How does your brain respond to pain? – Karen D. Davis

Translator: Jessica Ruby Reviewer: Caroline Cristal
Let’s say that it would take you ten minutes to solve this puzzle.
How long would it take
if you received constant electric shocks to your hands?
Longer, right?
Because the pain would distract you from the task.
Well, maybe not;
it depends on how you handle pain.
Some people are distracted by pain.
It takes them longer to complete a task, and they do it less well.
Other people use tasks to distract themselves from pain,
and those people actually do the task
faster and better when they’re in pain
than when they’re not.
Some people can just send their mind wandering
to distract themselves from pain.
How can different people
be subjected to the exact same painful stimulus
and yet experience the pain so differently?
And why does this matter?
First of all, what is pain?
Pain is an unpleasant sensory and emotional experience,
associated with actual or potential tissue damage.

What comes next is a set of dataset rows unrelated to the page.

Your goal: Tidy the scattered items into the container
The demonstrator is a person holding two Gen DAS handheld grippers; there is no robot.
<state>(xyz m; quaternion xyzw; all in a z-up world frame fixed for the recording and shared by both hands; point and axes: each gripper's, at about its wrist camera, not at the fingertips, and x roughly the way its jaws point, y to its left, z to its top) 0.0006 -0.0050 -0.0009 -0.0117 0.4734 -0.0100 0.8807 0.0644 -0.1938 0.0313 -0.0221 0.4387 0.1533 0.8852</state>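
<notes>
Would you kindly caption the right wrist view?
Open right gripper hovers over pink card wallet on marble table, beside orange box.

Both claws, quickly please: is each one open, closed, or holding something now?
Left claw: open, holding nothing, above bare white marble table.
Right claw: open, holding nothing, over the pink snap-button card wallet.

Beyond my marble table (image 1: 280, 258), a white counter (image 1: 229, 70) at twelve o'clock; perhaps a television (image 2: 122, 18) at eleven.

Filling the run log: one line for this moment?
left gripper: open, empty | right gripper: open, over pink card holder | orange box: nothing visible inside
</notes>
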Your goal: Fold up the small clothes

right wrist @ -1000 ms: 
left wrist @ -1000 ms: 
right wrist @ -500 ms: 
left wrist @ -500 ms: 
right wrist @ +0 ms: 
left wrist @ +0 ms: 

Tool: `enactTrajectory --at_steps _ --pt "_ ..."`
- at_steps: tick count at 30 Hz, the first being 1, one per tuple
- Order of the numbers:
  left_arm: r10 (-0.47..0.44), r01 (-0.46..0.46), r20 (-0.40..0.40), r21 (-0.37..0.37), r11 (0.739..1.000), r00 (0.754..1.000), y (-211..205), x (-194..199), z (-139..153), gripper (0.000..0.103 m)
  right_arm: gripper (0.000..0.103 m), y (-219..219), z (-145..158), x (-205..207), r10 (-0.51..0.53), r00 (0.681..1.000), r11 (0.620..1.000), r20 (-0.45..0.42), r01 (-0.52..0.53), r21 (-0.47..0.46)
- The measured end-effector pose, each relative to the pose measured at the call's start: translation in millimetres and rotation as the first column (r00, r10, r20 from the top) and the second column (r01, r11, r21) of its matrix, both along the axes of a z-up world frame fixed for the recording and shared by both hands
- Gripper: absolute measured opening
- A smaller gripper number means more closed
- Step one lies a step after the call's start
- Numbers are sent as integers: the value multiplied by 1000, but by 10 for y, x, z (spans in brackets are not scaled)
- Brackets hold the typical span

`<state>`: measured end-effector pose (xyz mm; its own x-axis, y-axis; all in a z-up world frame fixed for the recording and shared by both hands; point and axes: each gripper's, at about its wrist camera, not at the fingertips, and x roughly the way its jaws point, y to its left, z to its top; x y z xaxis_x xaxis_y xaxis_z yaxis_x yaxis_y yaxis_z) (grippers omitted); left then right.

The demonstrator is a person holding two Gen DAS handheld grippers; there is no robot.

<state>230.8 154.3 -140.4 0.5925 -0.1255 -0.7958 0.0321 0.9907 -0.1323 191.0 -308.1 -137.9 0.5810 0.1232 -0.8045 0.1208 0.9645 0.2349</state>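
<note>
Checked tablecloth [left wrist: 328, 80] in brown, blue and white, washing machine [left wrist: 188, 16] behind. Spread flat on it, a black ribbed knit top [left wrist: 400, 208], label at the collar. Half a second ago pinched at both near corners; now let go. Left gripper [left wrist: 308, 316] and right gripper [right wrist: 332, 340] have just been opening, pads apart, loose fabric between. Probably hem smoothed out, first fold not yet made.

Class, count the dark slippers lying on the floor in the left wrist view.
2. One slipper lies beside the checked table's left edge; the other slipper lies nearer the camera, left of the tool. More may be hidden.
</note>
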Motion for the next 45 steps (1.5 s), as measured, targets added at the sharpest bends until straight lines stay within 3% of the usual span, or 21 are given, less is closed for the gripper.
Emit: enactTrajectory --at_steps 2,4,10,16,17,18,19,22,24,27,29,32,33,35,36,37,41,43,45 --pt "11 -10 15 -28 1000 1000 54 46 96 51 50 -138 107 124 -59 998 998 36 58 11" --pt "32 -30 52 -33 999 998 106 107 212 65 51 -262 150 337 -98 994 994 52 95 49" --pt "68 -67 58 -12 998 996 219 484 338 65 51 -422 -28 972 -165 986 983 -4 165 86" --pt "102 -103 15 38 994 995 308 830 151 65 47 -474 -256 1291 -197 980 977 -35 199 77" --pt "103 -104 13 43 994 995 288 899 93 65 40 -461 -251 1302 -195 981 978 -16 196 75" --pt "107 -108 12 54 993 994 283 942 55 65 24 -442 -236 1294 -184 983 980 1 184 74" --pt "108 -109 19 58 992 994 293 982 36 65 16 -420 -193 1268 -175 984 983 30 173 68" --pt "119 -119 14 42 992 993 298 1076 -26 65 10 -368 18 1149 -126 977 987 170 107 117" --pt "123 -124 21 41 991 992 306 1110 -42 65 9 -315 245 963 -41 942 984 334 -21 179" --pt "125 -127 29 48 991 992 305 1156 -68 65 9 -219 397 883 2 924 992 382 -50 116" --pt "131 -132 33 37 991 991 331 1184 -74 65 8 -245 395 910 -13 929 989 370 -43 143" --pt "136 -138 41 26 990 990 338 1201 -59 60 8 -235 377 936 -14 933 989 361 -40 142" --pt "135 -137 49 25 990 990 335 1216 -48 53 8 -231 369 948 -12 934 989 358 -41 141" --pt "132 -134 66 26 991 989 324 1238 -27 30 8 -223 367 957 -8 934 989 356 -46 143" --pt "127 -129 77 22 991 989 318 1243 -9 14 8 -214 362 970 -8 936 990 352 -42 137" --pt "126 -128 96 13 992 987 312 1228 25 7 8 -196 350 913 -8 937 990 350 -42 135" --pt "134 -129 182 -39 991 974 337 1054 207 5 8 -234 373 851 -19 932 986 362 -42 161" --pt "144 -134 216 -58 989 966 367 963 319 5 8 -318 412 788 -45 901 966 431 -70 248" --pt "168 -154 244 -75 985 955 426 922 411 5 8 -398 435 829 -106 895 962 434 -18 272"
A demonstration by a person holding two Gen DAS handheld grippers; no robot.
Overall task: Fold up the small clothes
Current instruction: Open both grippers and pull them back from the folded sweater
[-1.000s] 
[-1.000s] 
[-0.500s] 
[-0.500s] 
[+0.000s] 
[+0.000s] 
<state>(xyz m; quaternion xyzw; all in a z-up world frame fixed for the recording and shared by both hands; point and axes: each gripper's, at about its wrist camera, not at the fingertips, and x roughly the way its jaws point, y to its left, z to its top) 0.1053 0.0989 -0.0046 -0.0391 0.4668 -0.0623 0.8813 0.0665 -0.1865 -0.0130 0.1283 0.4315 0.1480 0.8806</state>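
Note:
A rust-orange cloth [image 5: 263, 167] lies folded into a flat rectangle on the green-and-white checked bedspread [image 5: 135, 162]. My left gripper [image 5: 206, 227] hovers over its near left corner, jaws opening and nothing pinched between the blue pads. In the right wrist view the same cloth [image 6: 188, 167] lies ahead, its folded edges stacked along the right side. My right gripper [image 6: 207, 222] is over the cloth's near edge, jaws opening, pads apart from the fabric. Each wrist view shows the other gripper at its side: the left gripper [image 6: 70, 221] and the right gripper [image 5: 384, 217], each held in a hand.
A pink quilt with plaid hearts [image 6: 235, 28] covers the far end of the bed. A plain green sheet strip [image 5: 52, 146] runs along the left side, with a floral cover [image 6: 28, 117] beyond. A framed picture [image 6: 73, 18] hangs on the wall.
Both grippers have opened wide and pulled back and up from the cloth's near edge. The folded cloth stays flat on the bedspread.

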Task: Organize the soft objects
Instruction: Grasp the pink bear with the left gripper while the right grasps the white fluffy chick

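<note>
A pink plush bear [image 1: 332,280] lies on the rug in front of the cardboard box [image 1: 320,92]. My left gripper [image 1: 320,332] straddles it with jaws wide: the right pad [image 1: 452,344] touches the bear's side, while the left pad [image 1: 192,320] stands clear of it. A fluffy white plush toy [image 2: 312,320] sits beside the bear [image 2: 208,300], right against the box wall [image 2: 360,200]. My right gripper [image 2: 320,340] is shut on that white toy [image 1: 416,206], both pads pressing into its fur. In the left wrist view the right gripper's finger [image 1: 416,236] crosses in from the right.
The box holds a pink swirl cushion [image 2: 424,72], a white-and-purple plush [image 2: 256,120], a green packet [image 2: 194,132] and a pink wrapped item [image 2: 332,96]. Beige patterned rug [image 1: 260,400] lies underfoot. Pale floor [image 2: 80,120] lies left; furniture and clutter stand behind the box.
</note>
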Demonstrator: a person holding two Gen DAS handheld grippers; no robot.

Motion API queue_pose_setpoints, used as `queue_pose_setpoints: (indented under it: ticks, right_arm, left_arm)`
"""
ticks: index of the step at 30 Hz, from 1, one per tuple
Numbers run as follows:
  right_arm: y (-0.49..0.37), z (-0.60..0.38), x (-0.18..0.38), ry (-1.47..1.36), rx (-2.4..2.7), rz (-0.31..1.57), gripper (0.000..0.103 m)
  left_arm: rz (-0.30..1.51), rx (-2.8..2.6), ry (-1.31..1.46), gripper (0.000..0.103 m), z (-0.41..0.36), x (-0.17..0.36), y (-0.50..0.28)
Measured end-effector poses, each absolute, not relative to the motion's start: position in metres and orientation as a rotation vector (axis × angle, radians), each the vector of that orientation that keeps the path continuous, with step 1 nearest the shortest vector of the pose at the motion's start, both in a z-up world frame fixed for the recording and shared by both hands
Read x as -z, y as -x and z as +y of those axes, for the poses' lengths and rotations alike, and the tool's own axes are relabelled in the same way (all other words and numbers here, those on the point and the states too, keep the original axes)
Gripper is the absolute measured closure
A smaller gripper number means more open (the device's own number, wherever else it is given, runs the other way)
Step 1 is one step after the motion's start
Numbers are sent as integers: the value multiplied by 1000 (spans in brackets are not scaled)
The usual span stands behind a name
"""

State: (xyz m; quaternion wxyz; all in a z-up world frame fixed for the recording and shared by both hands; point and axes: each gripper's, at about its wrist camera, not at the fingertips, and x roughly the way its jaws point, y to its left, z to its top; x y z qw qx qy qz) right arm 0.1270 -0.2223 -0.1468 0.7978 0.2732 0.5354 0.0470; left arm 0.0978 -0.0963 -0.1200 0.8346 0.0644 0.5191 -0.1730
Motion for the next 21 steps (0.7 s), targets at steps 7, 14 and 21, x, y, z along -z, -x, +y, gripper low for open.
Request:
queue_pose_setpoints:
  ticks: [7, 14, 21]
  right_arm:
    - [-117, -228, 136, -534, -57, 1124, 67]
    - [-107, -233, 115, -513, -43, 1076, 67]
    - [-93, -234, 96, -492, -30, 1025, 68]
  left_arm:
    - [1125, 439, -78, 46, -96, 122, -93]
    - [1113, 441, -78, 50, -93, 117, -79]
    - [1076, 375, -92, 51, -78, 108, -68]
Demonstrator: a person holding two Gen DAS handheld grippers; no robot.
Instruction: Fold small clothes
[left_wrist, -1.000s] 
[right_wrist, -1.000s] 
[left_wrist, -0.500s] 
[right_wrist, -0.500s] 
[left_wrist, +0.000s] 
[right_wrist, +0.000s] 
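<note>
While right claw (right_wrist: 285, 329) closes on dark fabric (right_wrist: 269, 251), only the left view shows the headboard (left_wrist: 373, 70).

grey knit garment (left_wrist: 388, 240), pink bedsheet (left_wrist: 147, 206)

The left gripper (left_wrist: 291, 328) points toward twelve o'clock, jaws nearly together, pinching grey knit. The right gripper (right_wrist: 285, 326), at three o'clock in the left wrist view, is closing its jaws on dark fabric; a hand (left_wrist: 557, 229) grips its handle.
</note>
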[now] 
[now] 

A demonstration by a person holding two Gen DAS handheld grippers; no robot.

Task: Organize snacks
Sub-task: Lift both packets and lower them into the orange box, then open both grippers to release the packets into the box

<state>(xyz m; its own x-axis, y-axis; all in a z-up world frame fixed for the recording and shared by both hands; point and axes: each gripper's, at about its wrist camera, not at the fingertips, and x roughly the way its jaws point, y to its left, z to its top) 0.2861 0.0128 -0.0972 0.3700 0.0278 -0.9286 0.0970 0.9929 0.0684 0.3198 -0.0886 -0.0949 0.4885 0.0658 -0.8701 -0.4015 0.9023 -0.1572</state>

Pain is something we experience,
so it’s best measured by what you say it is.
Pain has an intensity;
you can describe it on a scale
from zero, no pain, to ten, the most pain imaginable.
But pain also has a character,
like sharp, dull, burning, or aching.
What exactly creates these perceptions of pain?
Well, when you get hurt,
special tissue damage-sensing nerve cells,
called nociceptors, fire and send signals
to the spinal cord and then up to the brain.
Processing work gets done by cells called neurons and glia.
This is your Grey matter.
And brain superhighways carry information as electrical impulses
from one area to another.
This is your white matter.
The superhighway that carries pain information
from the spinal cord to the brain
is our sensing pathway
that ends in the cortex,
a part of the brain that decides what to do
with the pain signal.
Another system of interconnected brain cells
called the salience network
decides what to pay attention to.
Since pain can have serious consequences,
the pain signal immediately activates the salience network.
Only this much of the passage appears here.